- Directed by: Carl Balhaus
- Written by: Wolfgang Krüger
- Produced by: Adolf Fischer
- Starring: Ulrich Thein
- Cinematography: Horst E. Brandt
- Edited by: Ilse Peters
- Music by: Helmut Nier
- Production company: DEFA
- Distributed by: Progress Film
- Release date: 3 July 1959;
- Running time: 90 minutes
- Country: East Germany
- Language: German

= SAS 181 Does Not Reply =

1959 film

SAS 181 antwortet nicht (English-language title: SAS 181 Does Not Reply) is an East German black-and-white film, directed by Carl Balhaus. It was released in 1959.

==Plot==
Kurt, a young apprentice in a fishing commune and a member of the Technology and Sport Association, enters a race to show his maritime skills. After he fails to win, he falls in love with a girl named Anke, but she loves the apprentice Hannes. Kurt and Hannes sail with skipper Laue on one of the collective's boats, SAS 181. Laue pretends to be Kurt's friend and instigates a conflict between the two boys. However, they both realize that he intends to reach the Danish isle of Bornholm and defect to the West.

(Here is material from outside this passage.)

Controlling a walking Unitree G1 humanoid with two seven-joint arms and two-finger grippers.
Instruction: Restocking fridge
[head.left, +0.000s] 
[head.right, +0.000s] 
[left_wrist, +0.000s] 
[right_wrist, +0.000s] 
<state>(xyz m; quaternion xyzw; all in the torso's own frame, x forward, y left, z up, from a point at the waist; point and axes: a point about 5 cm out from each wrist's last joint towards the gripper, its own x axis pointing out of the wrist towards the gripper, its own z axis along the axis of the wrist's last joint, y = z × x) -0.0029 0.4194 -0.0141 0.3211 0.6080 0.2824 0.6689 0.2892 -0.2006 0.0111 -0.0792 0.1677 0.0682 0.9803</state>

The two settle their differences and, with the help of the old fisherman Jens, return the boat home.

==Cast==
- Ulrich Thein as Kurt
- Otmar Richter as Hannes
- Rita Gödikmeier as Anke
- Friedrich Wilhelm Junge as Linnet
- Erwin Geschonneck as Laue
- Wilhelm Koch-Hooge as Poppe
- Gustav Püttjer as Jens
- Erich Brauer as Laue's deck hand
- Hans Finohr as Kollmorgen
- Klaus Gendries as Eisermann
- Fritz Diez as collective director
- Harry Hindemith as Danish harbor manager
- Hans-Joachim Glaser as Spuchti
- Gerd Scheibel as Knautschke

==Production==
The film was the first in the history of East Germany to portray the pre-military youth training organization known as the Technology and Sport Association (GST). It was produced with the assistance of the association.

==Reception==
Heinz Kersten noted that the theme of "fleeing from the republic" - a common feature in East German films, which showed a person leaving the GDR for the West, grow disillusioned and sometimes commit suicide - was present in the plot of the SAS 181 as well. The German Film Lexicon cited it as having "an unimaginative plot".